The OCP-CIC fertilizer joint venture in Ethiopia is a prominent example, and a hopeful sign that the region will produce more fertilizer. The OCP Group claims that the plant is expected to produce around 3.5 million tonnes of fertilizer a year when it reaches peak production in 2025. That’s considerably more than the 0.7 million tonnes Ethiopia is currently consuming per year and the 1.2 million tonnes that the International Fertilizer Development Center has suggested the country should be applying to maintain optimal soil conditions.

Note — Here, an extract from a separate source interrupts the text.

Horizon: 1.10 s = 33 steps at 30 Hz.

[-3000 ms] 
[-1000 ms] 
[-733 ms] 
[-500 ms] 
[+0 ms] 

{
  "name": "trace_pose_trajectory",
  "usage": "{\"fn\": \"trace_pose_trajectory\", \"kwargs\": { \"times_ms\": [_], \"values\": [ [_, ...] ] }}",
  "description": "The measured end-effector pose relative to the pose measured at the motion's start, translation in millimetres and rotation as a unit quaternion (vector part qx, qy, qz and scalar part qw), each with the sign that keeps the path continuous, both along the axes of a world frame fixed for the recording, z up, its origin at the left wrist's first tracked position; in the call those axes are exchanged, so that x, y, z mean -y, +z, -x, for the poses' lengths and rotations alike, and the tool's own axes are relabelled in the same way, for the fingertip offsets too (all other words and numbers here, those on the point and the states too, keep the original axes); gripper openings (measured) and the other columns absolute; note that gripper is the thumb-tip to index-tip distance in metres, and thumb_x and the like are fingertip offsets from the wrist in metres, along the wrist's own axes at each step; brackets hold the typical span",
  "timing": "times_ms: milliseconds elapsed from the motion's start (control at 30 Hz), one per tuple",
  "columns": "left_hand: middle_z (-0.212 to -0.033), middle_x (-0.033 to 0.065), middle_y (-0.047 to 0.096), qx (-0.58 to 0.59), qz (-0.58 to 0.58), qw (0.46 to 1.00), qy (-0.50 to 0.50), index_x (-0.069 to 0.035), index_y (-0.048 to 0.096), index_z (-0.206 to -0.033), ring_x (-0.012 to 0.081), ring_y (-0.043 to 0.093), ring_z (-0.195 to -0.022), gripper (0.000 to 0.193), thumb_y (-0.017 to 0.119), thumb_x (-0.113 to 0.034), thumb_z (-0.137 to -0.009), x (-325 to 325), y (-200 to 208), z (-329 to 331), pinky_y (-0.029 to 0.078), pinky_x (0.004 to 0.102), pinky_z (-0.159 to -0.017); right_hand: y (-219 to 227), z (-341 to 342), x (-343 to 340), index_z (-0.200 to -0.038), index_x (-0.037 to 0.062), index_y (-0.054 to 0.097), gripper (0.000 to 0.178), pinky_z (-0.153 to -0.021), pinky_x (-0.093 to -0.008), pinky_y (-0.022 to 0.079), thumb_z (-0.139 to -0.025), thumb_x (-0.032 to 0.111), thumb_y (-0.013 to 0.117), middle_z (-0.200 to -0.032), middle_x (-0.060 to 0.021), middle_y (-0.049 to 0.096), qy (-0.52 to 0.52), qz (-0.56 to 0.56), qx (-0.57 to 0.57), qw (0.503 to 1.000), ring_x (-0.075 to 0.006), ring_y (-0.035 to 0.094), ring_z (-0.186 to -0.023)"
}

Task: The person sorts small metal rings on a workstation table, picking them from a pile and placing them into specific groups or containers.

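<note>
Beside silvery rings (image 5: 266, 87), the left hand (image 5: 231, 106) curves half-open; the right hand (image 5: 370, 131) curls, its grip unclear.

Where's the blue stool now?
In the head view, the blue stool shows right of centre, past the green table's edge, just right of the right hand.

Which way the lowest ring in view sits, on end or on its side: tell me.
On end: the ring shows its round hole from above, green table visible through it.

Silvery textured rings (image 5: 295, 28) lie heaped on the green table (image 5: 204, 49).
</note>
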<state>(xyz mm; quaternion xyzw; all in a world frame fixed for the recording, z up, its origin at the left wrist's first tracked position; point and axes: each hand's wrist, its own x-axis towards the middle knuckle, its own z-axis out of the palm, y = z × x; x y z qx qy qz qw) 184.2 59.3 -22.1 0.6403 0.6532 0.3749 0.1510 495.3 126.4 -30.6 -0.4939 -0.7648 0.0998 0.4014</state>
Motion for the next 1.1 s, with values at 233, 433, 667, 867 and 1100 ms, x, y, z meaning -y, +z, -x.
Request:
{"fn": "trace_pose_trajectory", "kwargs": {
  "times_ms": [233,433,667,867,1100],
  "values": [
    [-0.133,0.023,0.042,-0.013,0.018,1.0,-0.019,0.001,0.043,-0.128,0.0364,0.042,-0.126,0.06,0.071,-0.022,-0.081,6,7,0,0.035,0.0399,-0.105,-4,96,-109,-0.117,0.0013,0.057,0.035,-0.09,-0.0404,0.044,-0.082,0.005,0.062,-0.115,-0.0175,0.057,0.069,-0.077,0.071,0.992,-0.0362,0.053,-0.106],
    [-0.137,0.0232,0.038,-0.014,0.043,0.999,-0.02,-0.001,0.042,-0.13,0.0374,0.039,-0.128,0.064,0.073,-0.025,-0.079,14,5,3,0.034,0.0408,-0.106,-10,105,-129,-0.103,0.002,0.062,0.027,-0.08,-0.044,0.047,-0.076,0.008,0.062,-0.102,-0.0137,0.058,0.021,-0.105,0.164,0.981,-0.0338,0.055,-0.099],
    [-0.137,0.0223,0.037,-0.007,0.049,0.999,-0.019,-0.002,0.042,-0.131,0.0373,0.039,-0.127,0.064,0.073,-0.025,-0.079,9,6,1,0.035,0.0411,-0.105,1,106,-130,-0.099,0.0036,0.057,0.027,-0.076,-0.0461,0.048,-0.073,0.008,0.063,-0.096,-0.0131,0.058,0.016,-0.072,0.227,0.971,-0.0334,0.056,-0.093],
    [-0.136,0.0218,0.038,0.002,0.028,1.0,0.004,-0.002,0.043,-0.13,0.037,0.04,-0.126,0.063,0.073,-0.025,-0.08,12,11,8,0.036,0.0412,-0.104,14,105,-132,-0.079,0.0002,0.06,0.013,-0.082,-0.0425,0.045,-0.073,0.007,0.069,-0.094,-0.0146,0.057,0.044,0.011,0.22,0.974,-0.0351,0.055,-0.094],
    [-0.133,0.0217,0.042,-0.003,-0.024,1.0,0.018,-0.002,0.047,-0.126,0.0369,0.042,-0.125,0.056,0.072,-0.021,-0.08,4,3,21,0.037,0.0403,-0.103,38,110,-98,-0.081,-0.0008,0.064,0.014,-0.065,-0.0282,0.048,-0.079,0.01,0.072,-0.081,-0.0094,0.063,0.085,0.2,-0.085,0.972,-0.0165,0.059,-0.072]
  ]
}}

In addition, there are several other examples of investments in fertilizer production on the continent. Toyota Tsusho has built a large new fertilizer plant in Eldoret, Kenya; it will focus on producing fertilizers that are customized for regional soil types and local crops. Like Ethiopia, Kenya currently imports nearly all of the fertilizer it consumes, around 600,000 tonnes a year. The Toyota Tsusho plant is expected to reduce the country’s imports by up to 25 percent.
Africa wants to usher in its own Green Revolution, and raising fertilizer application rates will be one of the main drivers. To increase fertilizer consumption, the costs of fertilizers, among other factors, needs to come down substantially. The region is expected to significantly increase demand for fertilizers over the next decade. The FAO’s World Fertilizer Outlook report projected that of all world regions, sub-Saharan Africa will see the fastest growth in fertilizer demand between 2014 and 2018; at 4.7 percent, this rate is much higher than the world average of 1.8 percent.
To increase fertilizer use to the levels of aspired to by the Abuja Declaration, there will have to be a meaningful increase in regional production and lower transportation costs. There are hopeful signs on the production front. In addition to greater investments from major producers (like the OCP Group and Toyota Tsusho), governments and NGOs are also promising capital. At a meeting of the Alliance for a Green Revolution in Africa organization in October 2016, various groups pledged over $30 billion to transform agriculture over the next decade. These funds are directed towards significant efforts to modernize production efforts and to bring more fertilizers to farmers.